Items listed in a dataset:

○ ○ ○ ○ ○

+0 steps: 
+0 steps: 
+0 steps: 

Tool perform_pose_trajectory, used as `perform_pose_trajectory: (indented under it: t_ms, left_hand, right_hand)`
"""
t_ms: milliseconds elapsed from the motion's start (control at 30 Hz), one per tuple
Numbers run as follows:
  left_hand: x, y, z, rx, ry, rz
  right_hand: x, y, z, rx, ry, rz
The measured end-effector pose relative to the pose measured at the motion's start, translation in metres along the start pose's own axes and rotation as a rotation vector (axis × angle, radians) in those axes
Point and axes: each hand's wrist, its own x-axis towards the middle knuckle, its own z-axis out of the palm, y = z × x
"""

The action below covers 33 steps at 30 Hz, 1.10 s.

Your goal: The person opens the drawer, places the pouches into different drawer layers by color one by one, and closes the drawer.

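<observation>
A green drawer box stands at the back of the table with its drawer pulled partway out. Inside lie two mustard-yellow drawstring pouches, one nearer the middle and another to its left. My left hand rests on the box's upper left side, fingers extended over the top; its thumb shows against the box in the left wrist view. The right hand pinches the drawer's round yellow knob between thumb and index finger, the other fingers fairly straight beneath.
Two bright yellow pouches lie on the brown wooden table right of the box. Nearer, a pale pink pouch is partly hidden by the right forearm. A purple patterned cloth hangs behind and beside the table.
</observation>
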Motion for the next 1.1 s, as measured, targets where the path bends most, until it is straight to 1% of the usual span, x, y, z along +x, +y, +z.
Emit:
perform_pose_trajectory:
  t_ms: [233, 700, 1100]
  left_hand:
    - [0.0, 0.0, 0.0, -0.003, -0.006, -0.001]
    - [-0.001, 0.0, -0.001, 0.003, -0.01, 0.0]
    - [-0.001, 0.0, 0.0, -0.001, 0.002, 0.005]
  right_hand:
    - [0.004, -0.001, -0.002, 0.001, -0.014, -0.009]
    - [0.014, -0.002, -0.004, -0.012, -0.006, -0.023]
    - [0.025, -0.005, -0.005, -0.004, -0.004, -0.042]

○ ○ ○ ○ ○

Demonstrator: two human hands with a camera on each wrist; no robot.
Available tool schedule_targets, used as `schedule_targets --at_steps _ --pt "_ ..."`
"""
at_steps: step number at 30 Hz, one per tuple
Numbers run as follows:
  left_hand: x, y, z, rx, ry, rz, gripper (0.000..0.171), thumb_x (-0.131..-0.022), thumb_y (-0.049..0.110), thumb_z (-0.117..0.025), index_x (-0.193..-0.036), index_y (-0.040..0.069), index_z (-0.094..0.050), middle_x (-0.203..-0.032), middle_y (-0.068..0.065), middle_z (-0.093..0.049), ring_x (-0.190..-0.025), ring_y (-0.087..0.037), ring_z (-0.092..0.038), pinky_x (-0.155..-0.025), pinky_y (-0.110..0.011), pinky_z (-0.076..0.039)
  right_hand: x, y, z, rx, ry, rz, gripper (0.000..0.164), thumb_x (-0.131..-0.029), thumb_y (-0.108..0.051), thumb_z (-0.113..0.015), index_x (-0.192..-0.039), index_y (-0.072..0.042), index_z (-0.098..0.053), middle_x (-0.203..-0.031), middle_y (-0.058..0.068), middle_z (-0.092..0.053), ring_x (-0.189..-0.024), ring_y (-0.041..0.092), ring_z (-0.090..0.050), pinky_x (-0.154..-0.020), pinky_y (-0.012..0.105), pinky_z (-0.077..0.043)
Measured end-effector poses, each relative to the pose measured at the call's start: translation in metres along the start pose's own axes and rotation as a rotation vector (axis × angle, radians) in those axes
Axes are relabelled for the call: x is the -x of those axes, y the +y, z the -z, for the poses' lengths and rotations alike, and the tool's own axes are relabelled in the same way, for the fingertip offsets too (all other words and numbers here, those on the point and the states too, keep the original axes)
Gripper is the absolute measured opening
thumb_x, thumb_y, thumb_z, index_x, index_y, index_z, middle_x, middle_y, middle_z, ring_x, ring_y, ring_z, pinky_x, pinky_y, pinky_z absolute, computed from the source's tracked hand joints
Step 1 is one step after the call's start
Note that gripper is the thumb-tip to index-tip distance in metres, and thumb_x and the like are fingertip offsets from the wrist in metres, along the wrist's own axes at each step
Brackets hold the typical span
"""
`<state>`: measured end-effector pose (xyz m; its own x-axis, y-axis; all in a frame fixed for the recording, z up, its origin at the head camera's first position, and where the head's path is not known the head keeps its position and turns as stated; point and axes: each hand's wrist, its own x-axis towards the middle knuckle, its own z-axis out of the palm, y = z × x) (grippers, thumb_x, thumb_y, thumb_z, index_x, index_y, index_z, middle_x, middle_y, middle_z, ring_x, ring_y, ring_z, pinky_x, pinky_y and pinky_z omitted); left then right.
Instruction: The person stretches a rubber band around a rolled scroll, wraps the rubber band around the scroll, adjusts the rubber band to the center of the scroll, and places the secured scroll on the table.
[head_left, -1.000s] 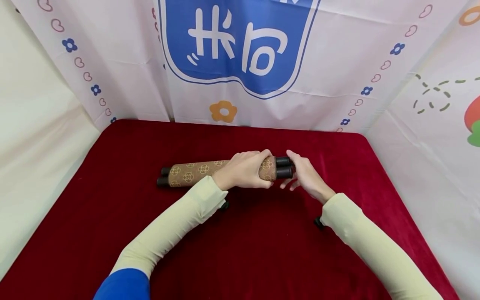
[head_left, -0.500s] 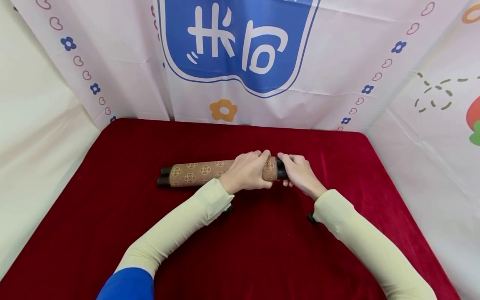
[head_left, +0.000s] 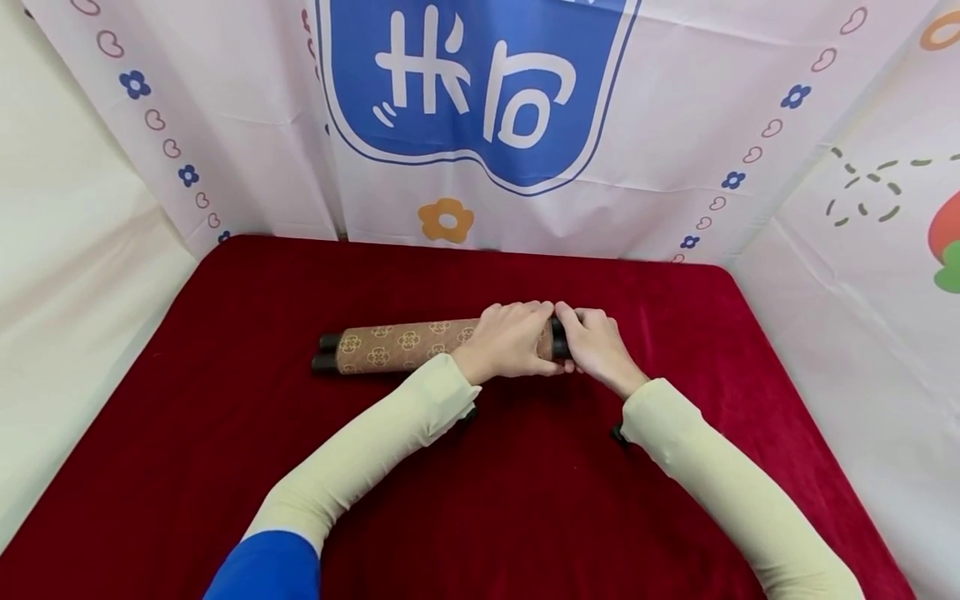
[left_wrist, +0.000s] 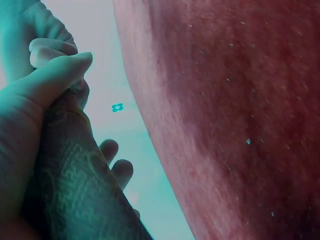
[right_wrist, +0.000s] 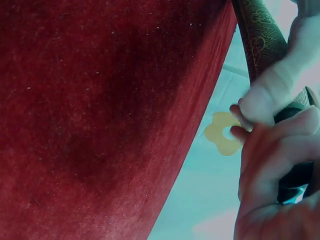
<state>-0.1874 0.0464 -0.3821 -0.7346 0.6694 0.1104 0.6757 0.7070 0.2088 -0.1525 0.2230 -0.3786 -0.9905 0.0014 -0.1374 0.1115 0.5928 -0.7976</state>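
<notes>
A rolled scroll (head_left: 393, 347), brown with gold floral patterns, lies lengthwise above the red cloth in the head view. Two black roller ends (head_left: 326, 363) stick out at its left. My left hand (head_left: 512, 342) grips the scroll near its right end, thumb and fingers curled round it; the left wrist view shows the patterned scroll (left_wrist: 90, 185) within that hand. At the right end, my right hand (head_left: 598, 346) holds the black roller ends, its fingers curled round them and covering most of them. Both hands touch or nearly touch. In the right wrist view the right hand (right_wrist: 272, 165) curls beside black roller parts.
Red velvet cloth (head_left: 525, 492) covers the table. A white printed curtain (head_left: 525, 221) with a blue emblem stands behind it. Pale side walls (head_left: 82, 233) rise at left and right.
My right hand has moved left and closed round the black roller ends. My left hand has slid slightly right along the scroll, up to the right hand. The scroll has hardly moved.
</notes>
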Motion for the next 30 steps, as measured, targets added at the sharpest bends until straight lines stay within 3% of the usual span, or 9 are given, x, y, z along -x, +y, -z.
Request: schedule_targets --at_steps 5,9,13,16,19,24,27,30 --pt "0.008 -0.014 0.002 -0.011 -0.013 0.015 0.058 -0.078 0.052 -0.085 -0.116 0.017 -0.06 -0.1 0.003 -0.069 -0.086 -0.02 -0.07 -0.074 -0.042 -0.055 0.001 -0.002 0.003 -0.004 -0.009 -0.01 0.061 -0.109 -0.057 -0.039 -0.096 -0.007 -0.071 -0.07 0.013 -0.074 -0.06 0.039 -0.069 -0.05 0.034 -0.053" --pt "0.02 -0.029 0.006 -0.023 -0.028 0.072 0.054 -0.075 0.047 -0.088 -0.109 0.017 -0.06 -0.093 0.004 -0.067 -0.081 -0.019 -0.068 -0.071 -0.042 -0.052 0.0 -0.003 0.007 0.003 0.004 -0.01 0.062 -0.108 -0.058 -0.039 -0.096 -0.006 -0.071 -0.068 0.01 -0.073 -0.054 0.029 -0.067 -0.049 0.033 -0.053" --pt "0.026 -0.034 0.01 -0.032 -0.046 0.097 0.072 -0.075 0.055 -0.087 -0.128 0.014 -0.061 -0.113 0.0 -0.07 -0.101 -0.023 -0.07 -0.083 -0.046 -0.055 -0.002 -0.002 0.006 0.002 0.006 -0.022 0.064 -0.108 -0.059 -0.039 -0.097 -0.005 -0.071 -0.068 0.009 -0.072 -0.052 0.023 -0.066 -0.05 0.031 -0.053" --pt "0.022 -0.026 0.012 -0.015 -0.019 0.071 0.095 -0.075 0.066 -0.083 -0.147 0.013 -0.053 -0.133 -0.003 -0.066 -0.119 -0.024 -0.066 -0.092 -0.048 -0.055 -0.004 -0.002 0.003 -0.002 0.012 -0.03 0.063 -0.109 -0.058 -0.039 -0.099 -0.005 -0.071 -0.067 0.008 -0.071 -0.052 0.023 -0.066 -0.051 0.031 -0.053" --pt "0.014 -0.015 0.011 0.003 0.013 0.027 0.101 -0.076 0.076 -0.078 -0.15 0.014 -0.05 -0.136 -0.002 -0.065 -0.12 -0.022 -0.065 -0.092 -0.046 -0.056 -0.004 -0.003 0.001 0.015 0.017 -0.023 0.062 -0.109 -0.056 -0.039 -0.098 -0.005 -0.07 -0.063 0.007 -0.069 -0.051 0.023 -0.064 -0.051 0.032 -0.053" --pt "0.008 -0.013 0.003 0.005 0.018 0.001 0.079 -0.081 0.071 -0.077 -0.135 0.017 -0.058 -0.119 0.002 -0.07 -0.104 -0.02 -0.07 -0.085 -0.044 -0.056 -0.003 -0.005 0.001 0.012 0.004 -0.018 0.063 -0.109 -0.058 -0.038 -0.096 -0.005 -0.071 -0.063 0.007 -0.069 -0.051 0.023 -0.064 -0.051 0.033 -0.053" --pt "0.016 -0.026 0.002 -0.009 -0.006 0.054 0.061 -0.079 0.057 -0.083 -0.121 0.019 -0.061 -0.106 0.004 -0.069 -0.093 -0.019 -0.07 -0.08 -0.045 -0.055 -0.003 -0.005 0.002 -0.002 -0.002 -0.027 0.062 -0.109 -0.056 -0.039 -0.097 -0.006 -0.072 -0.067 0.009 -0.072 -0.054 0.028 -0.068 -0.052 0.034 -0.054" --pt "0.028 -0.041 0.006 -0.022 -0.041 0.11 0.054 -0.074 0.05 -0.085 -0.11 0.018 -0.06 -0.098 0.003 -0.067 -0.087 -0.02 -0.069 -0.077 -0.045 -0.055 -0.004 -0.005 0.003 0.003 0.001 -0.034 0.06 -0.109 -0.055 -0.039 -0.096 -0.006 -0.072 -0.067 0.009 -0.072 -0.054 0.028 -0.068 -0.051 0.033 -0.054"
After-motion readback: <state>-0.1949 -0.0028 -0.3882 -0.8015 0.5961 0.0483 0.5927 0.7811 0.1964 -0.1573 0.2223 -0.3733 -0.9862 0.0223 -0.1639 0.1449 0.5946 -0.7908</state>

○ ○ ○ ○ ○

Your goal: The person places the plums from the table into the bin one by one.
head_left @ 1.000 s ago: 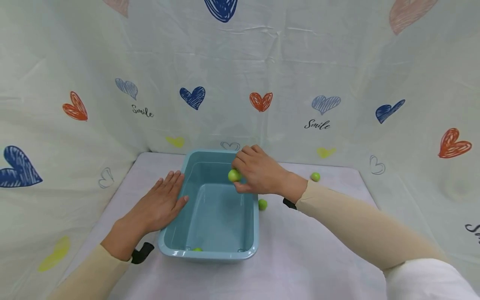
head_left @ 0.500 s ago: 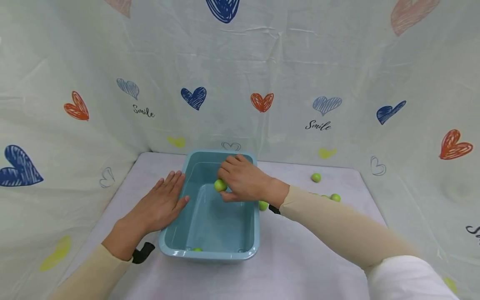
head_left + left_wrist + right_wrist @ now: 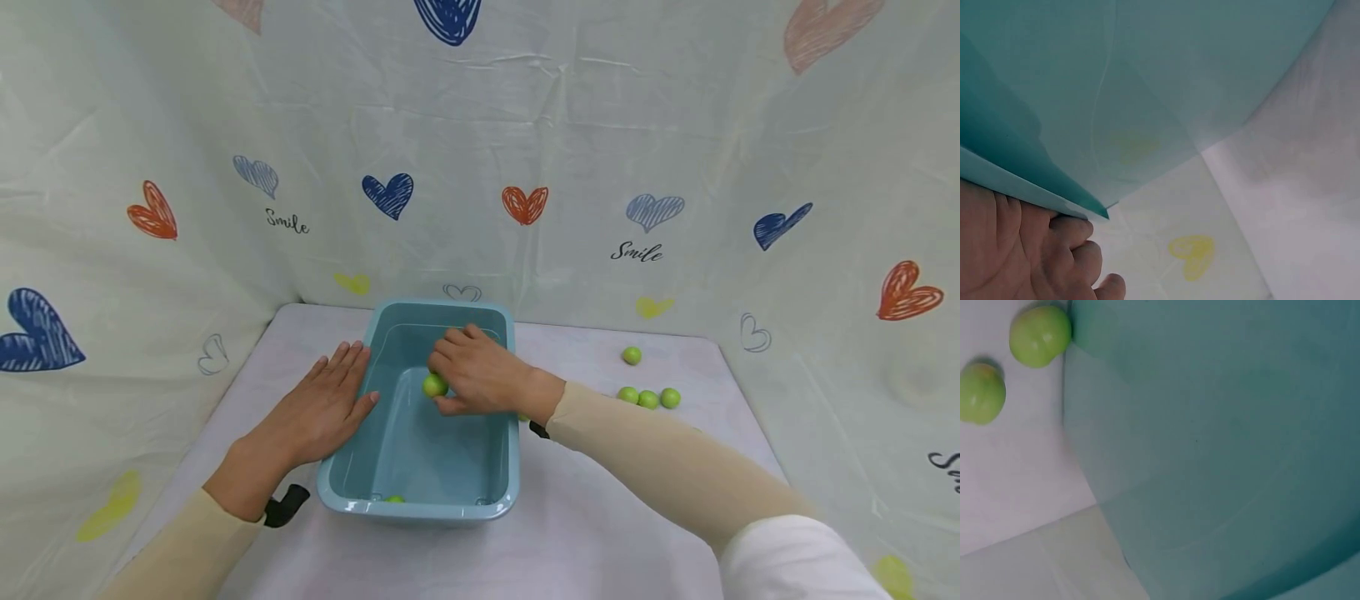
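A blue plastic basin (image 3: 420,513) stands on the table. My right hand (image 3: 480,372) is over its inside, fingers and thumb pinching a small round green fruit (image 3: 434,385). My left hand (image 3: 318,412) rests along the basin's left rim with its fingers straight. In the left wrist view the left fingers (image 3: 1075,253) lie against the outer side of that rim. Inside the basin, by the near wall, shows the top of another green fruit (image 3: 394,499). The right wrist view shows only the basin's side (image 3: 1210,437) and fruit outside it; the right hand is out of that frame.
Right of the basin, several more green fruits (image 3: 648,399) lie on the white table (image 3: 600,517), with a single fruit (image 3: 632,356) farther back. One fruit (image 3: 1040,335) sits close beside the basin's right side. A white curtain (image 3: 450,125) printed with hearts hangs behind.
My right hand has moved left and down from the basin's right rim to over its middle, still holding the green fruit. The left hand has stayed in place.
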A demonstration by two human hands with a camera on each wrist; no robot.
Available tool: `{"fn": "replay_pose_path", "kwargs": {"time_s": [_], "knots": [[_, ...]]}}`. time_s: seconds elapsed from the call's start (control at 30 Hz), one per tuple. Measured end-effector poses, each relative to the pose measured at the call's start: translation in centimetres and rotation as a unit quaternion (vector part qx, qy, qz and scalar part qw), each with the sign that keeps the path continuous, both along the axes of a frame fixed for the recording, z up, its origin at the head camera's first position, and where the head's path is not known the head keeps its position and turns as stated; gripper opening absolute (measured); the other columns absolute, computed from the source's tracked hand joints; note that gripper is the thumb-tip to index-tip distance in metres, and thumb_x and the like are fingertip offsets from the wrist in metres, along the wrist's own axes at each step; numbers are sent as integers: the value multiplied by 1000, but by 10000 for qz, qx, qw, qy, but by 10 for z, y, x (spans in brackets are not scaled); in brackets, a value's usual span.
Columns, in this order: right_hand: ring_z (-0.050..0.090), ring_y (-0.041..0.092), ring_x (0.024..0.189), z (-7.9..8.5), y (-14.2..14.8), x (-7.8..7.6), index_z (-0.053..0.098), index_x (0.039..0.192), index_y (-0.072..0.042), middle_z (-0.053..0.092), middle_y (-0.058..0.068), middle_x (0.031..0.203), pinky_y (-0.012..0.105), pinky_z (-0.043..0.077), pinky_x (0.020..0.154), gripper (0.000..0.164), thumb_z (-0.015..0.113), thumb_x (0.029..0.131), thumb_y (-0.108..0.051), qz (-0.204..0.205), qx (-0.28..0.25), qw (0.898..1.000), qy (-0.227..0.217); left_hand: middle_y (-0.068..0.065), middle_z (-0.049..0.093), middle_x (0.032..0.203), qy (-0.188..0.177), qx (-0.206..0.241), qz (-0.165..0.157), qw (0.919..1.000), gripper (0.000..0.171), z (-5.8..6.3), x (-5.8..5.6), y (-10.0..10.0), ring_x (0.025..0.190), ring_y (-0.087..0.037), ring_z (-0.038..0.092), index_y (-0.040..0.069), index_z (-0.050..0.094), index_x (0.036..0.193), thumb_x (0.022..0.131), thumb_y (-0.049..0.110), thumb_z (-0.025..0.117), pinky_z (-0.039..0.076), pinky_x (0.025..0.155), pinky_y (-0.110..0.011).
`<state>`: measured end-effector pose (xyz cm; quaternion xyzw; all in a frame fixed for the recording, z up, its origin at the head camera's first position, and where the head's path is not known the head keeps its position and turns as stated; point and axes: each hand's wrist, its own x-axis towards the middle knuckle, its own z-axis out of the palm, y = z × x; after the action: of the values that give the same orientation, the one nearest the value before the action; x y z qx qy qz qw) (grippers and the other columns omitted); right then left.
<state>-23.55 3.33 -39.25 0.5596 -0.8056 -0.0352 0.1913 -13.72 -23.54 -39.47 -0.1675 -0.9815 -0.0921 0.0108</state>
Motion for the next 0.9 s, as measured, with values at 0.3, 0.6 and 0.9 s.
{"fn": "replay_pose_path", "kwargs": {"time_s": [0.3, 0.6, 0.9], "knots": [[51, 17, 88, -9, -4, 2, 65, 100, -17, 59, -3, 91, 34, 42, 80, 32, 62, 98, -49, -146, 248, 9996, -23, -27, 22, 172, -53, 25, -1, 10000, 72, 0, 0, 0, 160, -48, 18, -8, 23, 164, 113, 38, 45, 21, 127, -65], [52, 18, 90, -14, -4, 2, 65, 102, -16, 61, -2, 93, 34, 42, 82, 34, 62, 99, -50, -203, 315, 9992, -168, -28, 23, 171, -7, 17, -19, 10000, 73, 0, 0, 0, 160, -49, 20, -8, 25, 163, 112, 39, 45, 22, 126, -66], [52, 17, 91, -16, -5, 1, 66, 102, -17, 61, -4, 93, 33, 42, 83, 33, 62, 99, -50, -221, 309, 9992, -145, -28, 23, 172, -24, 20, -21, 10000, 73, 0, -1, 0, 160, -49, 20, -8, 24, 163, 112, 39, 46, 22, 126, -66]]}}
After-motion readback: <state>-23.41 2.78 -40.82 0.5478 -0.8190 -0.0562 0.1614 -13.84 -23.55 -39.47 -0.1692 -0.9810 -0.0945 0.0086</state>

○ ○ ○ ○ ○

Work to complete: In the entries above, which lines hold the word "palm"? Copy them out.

Answer box:
Point and axes: each hand's wrist, its own x-axis towards the middle knuckle, its own z-axis out of the palm, y = z × x
`<state>`: measured end-effector pose (xyz m; its own x-axis, y-axis; all in a frame fixed for the recording, z up, its origin at the head camera's first position, and where the head's path is not known the head keeps its position and turns as stated; point and axes: each hand's wrist, its own x-axis towards the middle knuckle, its own z-axis out of the palm, y = z × x) (grippers, thumb_x, thumb_y, thumb_z, index_x, index_y, index_z, middle_x, middle_y, middle_z, ring_x, ring_y, ring_z, pinky_x, pinky_y and pinky_z omitted); left then right.
`<state>`: measured end-effector pose (xyz cm; quaternion xyzw; all in a frame fixed for the recording, z up, its origin at the head camera's first position, and where the head's path is not known the head keeps its position and turns as stated; point and axes: each hand's wrist, its own x-axis towards the middle knuckle, its own z-axis out of the palm, y = z × x; after the action: of the values that give the same orientation, the one nearest the value before the action; x y z qx qy qz qw) (grippers and the other columns omitted); right then left.

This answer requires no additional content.